The Miliband Affair
Ralph Miliband was no patriot. He was a stern critic of the British ruling elite and its institutions.
The only function of the assault on the reputation of Ralph Miliband was to punish and discredit his son. This operation, masterminded the Daily Mail and its editor — a reptile courted assiduously in the past by Blair and Brown — has backfired sensationally. It was designed to discredit the son by hurling the “sins of the father” on the head of his younger son. Instead, Edward Miliband’s spirited response united a majority of the country behind him and against the tabloid.
Ralph, had he been alive, would have found the ensuing consensus extremely diverting.
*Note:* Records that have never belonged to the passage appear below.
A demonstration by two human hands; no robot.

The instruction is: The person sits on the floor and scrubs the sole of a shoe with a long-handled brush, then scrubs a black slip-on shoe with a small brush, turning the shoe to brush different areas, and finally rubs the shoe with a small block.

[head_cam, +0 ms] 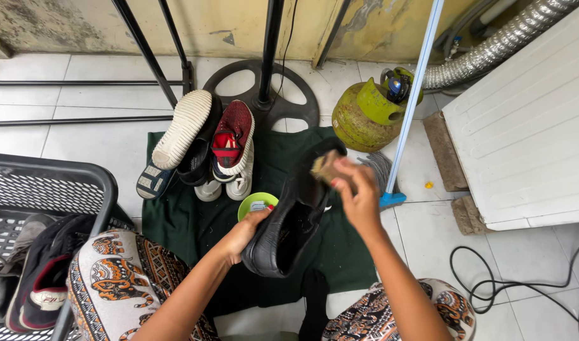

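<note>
Hands worked over a dark green cloth [340,252] spread on the tiled floor: the left hand [242,232] gripped the heel end of a black leather shoe [292,215], fingers clenched around it, holding it tilted above the cloth's middle. The right hand [359,196] pinched a small tan brush [324,167] against the shoe's toe end, fingers closed on it. A small green bowl [256,203] sat on the cloth just beside the left hand, and a pile of sneakers [204,145] lay at the cloth's far left corner.
</note>
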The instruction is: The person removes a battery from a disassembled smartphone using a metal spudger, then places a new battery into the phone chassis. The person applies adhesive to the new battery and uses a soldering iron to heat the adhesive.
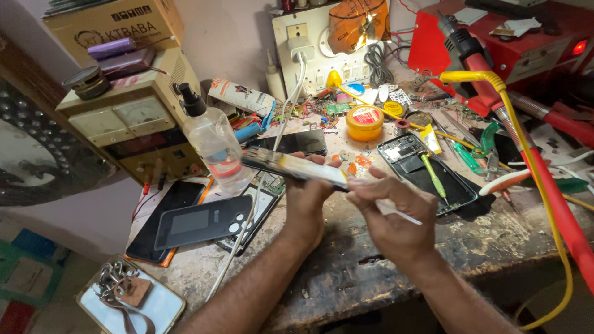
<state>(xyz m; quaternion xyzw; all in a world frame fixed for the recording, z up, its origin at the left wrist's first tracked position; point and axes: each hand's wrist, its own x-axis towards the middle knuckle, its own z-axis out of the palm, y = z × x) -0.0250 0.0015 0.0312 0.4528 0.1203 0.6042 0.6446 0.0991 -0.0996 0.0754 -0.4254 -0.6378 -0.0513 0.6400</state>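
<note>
Above the cluttered workbench (396, 260), an opened phone (296, 167) sits edge-on, clasped in the left hand (307, 196), while the right hand (387, 207) pinches a thin tool (399, 214) at its end, seemingly mid-prying, which calls for steady, gentle leverage.
</note>
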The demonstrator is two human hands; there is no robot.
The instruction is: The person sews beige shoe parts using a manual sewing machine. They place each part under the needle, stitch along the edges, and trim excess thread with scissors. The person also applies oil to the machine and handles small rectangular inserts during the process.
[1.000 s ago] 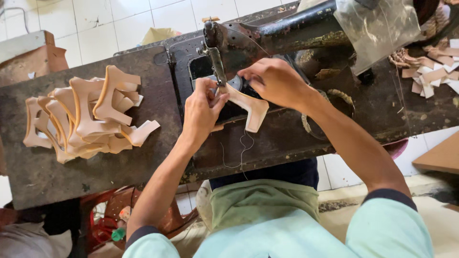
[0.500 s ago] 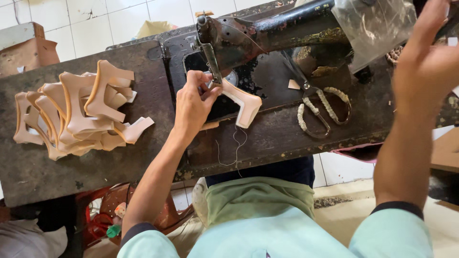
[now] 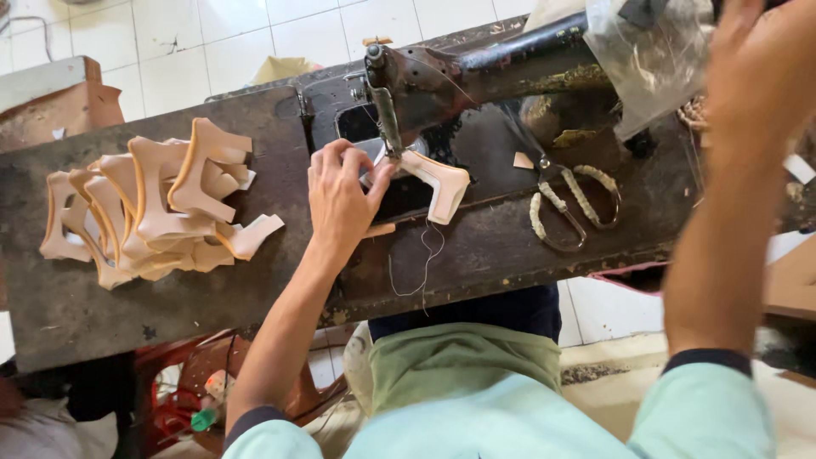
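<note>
A tan leather piece [image 3: 435, 185] lies under the needle of an old black sewing machine [image 3: 476, 68]. My left hand [image 3: 342, 197] rests on the machine bed, its fingertips pinching the piece's left end beside the needle. My right hand [image 3: 761, 64] is raised at the top right, near the machine's far end and a clear plastic bag [image 3: 650, 51]; what its fingers touch is hidden. A loose thread [image 3: 422, 263] trails from the piece over the table front.
A pile of several cut tan leather pieces [image 3: 153, 204] sits on the dark worktable [image 3: 170, 297] to the left. Scissors with wrapped handles [image 3: 565, 204] lie right of the needle. A brown box [image 3: 51, 110] stands at far left; white tiled floor lies beyond.
My right hand left the leather piece and rose to the upper right end of the machine. My left hand stays on the piece at the needle.
</note>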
The Tories and Lib-Dems made their distaste for the Mail clear, Jeremy Paxman on BBC’s Newsnight held up old copies of the Mail with its pro-fascist headlines (“Hurrah for the Blackshirts” the best remembered), two former members of Thatcher’s cabinet defended Miliband pere with Michael Heseltine reminding citizens that it was the Soviet Union and the Red Army that made victory against the Axis powers possible in the first place and an opinion poll commissioned by the Sunday Times revealed that 73 percent supported Ed Miliband against the Rothermere rag. Did these figures compel the paper to hire a hack writer to carry on the Mail campaign in a marginally more “sophisticated” style, but replete with smear and innuendo? If Paul Dacre is soon put out to pasture on his large estate in Ireland, the story will have a Hollywood ending. The triumph of good against evil, as one might say, using the language often deployed by tabloids and politicians in these bad times.